Dataset section:
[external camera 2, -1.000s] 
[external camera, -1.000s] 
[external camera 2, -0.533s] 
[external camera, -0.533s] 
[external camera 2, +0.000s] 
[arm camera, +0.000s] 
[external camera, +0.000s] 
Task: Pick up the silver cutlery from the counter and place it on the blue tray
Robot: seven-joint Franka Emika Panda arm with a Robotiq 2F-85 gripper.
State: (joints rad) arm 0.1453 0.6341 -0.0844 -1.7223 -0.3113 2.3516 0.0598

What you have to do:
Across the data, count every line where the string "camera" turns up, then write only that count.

Response for this exercise:
7